Befürchtete Flut von VW Golf II und Mercedes 190 mit H-Kennzeichen bleibt aus. Pauschalsteuer rechnet sich nicht.

Überall heben sich derzeit mahnende Zeigefinger: Hilfe, die Youngtimer fluten uns! Invasionen gammeliger Golf II und Mercedes 190 drohen auf uns zuzurollen, Schrott mit H-Kennzeichen. Die Statistiken schienen das zu stützen: Seit Langem wächst die Anzahl der Autos mit H-Kennzeichen jährlich um rund zehn Prozent. Youngtimer-Schwemme, na klar.
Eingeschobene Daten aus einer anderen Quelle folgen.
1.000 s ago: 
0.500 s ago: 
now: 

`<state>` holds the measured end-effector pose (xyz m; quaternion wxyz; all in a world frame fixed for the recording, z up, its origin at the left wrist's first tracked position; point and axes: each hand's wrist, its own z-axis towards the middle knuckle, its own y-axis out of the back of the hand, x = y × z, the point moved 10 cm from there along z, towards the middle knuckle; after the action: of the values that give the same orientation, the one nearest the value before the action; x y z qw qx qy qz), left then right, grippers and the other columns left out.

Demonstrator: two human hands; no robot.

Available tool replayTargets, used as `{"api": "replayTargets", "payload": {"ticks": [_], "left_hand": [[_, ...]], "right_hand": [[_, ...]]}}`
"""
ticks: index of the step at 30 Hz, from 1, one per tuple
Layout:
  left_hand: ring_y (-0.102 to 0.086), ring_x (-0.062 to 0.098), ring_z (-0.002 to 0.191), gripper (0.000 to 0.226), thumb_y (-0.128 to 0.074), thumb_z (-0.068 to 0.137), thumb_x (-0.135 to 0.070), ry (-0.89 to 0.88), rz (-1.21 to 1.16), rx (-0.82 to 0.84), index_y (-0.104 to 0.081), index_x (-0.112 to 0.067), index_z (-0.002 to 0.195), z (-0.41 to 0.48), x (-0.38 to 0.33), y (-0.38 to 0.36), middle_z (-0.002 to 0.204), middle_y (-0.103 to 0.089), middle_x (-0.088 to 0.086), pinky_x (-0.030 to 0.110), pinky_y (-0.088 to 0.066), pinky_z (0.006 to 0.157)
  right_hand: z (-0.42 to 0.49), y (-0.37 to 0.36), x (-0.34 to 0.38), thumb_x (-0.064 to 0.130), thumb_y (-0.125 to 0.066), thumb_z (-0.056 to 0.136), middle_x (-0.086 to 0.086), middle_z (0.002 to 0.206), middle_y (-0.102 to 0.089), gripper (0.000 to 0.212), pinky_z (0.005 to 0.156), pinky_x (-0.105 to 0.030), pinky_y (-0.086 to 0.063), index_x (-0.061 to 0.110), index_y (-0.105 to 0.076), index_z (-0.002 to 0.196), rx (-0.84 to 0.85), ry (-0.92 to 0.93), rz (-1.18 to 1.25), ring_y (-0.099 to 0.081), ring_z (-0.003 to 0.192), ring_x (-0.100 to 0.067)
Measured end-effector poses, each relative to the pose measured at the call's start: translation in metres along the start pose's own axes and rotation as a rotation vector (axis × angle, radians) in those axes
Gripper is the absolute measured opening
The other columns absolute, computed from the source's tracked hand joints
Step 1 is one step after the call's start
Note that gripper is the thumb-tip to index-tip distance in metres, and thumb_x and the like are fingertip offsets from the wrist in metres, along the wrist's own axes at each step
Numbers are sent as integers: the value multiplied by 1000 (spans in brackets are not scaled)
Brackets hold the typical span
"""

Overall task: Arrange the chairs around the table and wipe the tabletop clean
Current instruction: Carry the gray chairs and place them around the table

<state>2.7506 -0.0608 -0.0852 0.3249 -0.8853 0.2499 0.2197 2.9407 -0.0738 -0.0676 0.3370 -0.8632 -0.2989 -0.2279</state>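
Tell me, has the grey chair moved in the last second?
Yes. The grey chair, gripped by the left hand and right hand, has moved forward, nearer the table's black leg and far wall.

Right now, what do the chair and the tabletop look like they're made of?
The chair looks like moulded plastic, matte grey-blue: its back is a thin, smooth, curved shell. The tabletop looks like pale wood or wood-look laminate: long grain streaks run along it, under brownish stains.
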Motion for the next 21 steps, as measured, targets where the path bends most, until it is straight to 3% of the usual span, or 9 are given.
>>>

Doch das ist ein Trugschluss. Ralf Ziegler, einer der Vorstände der Initiative Kulturgut Mobilität, hat sich die Zahlen des Kraftfahrt-Bundesamtes genau angeschaut: Zuwächse gibt es. Doch sie finden hauptsächlich in den Altersgruppen Ü40 statt. Um es in Prozent auszudrücken: Die Zahl der 40- bis 50-jährigen H-Kennzeichen-Klassiker stieg in den vergangenen beiden Jahren um beinahe 40 Prozent. Ähnlich zugelegt haben die 50- bis 60-Jährigen. Die über 60-Jährigen (bis Baujahr 1952) zeigen gar ein Plus von fast 50 Prozent. Ausgerechnet die Jungen bewegen sich kaum: Die Gruppe der zwischen 1973 und 1982 gebauten Klassiker stieg nur um bescheidene 4,5 Prozent.

Damit ist klar: Unsere Oldtimer werden immer älter. Eine Youngtimer-Flut gibt es nicht, es rücken gerade genug Jungklassiker nach, um den Abfluss in die nächste Altersgruppe wieder auszugleichen. Dazu zeigt ein Blick auf ältere Zahlen, dass diese Entwicklung schon seit sechs Jahren ungebrochen ist. Das Kraftfahrt-Bundesamt schlüsselt seine Statistiken nicht detailliert genug auf, um exakte Analysen abzuleiten. Doch ein Grund liegt auf der Hand: Das Angebot an gut erhaltenen Anwärtern auf das H-Kennzeichen ist nicht üppig – vor 30 Jahren populäre Modelle, ein Peugeot 205, Ford Sierra oder Opel Rekord beispielsweise, sind in gutem Zustand nur noch selten zu finden. Sogar der Verband der Deutschen Automobilindustrie (VDA), der den steten Zuwachs an H-Kennzeichen-Autos grundsätzlich kritisch beobachtet, erkennt in Golf II & Co. keine Gefahr mehr: Über eine Schwemme durch Volumenfahrzeuge sorge man sich keinesfalls, versichert deren Oldtimer-Experte Stefan Röhrig. Es ist sogar zu vermuten , dass der Trend zum H-Kennzeichen bald einen spürbaren Dämpfer erhält. Auslöser ist die G-Kat-Generation: Ab Mitte der 1980er wurde der geregelte Katalysator Standard, und für viele Oldtimer-Anwärter mit Benzinmotor ist eine normale Zulassung steuerlich günstiger als ein H-Kennzeichen mit seiner Pauschalsteuer von 191 Euro.